*BRIEF:*
Exactly as written, output the lines below starting from the first and ending with the line that contains "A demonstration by"; omit pictures.
[DATASET ENTRIES Boundary: Start]
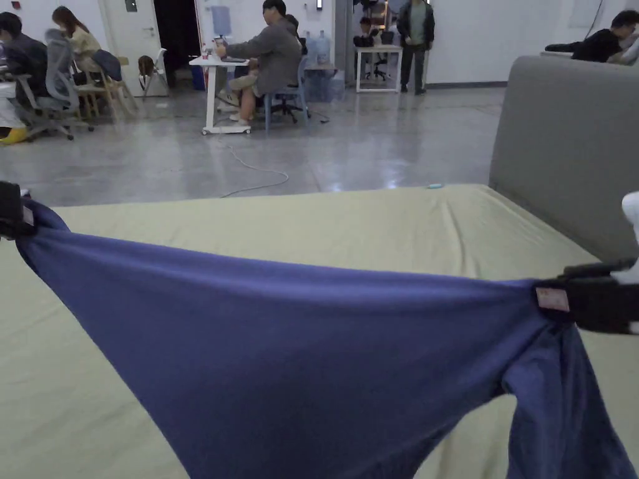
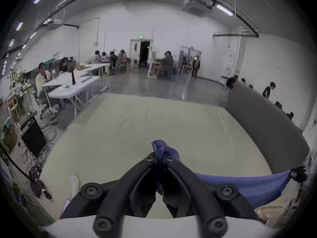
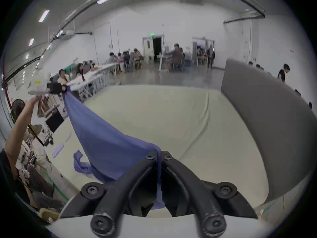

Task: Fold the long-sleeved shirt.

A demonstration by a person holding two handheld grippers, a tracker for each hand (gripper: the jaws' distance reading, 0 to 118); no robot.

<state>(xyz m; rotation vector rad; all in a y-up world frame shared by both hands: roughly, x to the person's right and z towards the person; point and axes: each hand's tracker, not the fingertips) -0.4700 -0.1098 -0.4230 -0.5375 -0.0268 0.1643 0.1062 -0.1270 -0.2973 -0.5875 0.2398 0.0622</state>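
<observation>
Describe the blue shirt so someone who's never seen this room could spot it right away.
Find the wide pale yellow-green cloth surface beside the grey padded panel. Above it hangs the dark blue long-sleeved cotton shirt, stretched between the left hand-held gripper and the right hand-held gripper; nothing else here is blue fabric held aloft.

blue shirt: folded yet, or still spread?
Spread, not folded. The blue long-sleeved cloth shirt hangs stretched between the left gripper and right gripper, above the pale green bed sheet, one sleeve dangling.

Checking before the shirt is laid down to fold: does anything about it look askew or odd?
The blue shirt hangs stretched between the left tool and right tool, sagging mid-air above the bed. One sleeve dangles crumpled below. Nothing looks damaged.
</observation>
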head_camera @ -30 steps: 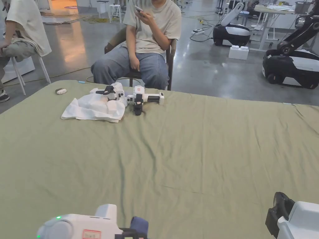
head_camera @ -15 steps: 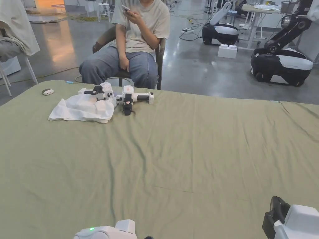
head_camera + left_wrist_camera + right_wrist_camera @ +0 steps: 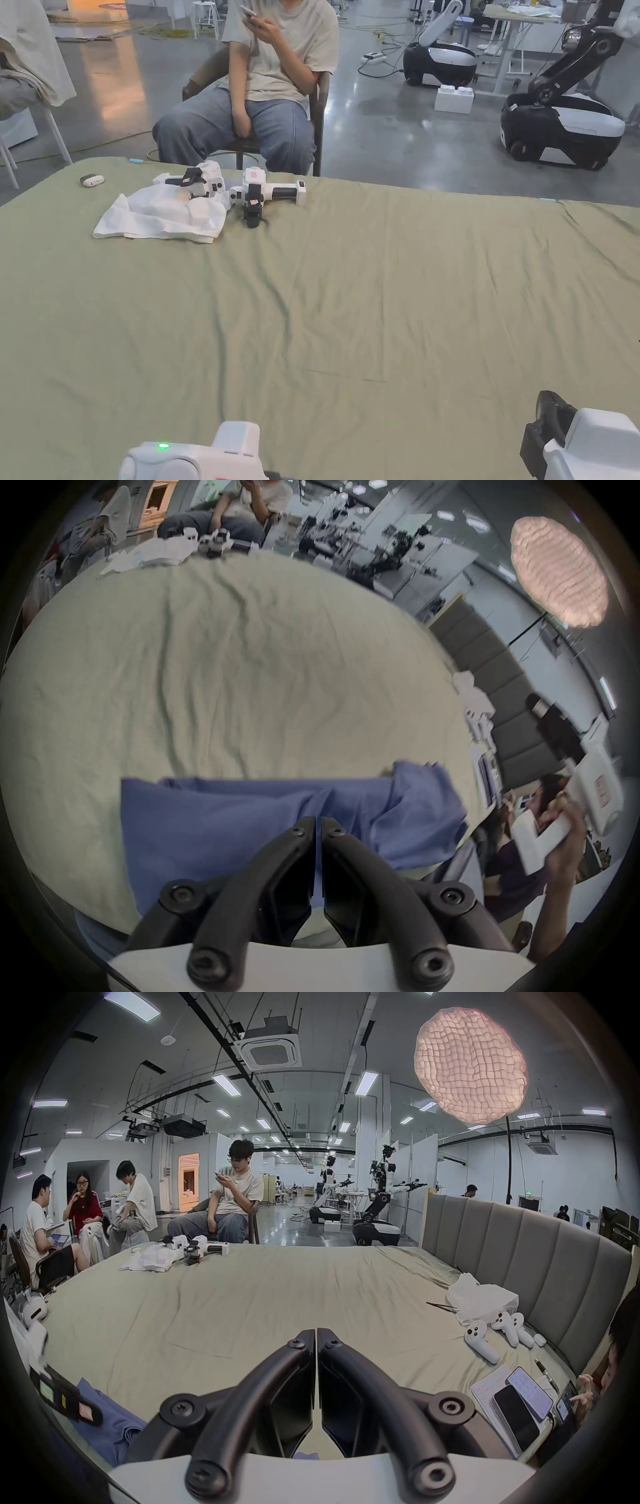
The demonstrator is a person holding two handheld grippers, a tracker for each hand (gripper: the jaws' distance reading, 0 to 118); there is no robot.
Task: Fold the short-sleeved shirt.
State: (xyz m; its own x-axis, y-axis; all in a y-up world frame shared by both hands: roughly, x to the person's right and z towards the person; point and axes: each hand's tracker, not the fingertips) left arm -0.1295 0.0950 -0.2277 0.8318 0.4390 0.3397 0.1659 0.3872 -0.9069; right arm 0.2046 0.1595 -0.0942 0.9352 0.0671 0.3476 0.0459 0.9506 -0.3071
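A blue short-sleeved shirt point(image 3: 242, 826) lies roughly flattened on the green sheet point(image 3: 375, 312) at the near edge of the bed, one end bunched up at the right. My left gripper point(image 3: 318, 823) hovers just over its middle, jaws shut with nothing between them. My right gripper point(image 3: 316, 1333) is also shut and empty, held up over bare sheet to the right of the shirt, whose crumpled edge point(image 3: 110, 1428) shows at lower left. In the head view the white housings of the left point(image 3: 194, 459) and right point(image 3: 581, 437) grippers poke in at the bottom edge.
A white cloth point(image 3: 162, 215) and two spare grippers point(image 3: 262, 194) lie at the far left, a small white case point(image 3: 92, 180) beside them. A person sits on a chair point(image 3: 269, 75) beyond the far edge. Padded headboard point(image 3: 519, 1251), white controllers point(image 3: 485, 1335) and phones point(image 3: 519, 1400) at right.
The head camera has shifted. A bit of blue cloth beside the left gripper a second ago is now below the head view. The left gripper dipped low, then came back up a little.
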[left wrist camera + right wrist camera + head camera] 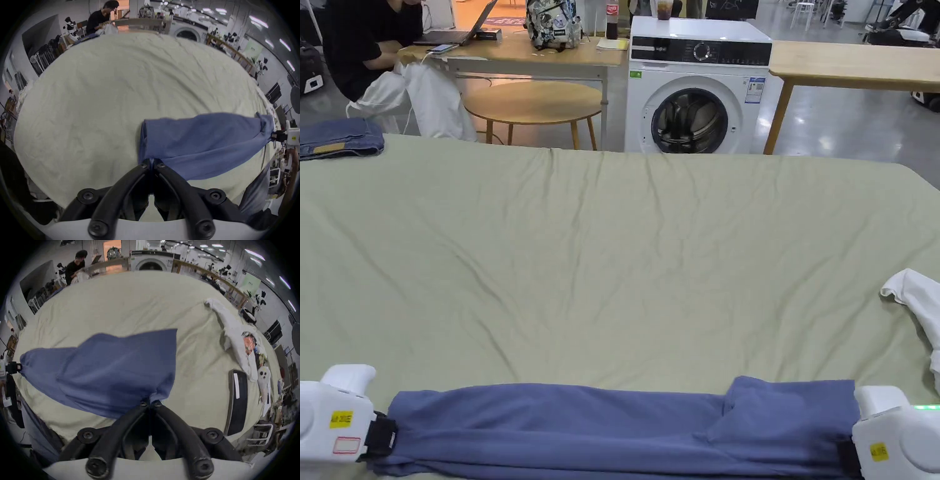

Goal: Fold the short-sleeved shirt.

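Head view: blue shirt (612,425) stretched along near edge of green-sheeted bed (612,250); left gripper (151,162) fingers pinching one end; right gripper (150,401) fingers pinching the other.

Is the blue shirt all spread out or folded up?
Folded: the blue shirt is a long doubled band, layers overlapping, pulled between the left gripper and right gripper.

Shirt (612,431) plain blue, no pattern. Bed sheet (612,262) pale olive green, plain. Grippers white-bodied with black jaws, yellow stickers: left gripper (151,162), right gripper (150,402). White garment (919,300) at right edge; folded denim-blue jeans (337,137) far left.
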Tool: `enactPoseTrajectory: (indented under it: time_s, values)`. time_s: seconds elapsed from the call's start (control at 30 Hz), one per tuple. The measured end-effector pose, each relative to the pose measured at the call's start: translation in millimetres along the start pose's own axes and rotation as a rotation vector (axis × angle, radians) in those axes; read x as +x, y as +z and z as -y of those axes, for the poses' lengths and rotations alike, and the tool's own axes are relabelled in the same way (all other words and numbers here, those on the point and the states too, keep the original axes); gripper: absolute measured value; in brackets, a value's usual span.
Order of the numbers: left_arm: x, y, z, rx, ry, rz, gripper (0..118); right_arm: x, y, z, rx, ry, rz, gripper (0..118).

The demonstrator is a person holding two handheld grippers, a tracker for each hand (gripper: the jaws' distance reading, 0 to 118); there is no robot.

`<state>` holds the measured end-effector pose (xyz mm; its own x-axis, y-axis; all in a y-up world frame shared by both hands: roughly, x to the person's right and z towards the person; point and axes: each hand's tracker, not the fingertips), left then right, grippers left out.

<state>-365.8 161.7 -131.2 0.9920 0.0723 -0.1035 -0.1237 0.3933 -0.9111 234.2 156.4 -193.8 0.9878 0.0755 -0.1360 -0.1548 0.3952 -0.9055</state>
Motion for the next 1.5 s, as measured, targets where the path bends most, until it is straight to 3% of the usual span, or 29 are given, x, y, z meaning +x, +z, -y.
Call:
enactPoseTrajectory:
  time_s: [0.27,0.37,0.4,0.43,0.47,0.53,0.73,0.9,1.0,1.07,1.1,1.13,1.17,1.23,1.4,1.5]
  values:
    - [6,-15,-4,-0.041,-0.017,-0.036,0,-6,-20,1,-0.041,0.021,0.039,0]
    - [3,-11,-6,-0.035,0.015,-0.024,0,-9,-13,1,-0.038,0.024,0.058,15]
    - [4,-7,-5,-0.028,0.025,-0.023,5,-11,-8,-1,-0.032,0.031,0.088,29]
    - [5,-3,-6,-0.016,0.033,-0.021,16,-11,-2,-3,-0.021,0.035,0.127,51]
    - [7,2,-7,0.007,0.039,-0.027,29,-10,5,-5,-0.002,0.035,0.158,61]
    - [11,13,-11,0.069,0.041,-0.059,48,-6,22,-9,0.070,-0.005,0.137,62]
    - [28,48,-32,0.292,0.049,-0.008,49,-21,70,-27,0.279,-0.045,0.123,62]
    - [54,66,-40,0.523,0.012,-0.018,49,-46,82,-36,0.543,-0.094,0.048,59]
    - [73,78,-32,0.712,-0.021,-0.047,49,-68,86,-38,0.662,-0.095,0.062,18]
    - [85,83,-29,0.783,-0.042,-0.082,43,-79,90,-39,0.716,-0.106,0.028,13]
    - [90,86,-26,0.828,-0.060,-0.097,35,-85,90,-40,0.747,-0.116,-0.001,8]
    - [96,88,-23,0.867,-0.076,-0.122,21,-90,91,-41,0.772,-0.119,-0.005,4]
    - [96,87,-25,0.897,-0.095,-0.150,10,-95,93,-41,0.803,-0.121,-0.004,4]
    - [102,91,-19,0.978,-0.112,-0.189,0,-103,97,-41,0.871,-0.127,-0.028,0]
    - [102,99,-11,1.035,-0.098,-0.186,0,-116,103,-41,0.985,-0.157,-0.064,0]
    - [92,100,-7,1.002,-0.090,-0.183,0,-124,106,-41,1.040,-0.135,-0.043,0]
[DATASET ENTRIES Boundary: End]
*TASK SOLUTION:*
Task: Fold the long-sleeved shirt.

A demonstration by a person holding two handheld grippers, a tracker for each hand (gripper: the jaws' distance reading, 0 to 118); no robot.

Output for the exercise is complete.